The Woman's Book of Superlatives is a short story collection written by Singaporean writer Catherine Lim, first published in 1993 by Times Edition Pte Ltd. It is a collection with feminist overtones.

==Plot summaries (Stories' order)==
- "Prologue: Images": The author writes of the "scorpions" women received instead of the eggs.
- "The Enemy": A girl's incipient breast development leads to her being raped by her stepfather.
- "For the Gift of a Man's Understanding": A female secretary is sexually harassed by her immediate superior.
- "Bina": An 11-year-old child bride is sold to a lecherous Arab man of 65 for $2,000.
- "The Paper Women": A divorcée with a Sterilization Certificate encounters a virgin prostitute with her Virginal Certificate and a Filipino maid with a Certificate of Non-Pregnancy.

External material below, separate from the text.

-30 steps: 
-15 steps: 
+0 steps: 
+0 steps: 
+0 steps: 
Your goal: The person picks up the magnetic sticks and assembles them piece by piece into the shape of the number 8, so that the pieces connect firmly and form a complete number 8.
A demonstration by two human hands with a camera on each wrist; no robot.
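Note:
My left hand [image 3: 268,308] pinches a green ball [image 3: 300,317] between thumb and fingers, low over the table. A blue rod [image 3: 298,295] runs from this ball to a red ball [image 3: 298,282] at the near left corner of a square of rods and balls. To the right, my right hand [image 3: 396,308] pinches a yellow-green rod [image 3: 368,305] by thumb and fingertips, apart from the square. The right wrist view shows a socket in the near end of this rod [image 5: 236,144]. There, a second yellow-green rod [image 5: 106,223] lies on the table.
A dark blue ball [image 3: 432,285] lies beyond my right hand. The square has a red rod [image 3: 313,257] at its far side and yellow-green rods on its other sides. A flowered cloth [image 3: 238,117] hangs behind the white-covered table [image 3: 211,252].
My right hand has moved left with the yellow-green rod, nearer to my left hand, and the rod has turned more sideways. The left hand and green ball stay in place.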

- "The Rest is Bonus": Meenachi offers food to a shrine goddess for protecting her from domestic abuse, even though her husband kills her unborn child.
- "The Song of Golden Frond": A Chinese bondmaid falls in love with a scholar, and bears witness to the licentiousness in her master's household.
- "The Solace of Guilt": 47-year-old Andrew nurses a guilty conscience for causing the death of a Thai child prostitute.
- "The Revenge": A mother teaches a daughter to cut off a man's organ for having his way with the daughter.
- "The Feast of the Hungry Ghosts": The Feast provides the well-needed food for a homeless woman and her brood of children.
- "Transit to Heaven": Feminist author Dora Warren gets a glimpse of women's heaven, who are divided into the E-Station (Egg) and the S-Station (Scorpion).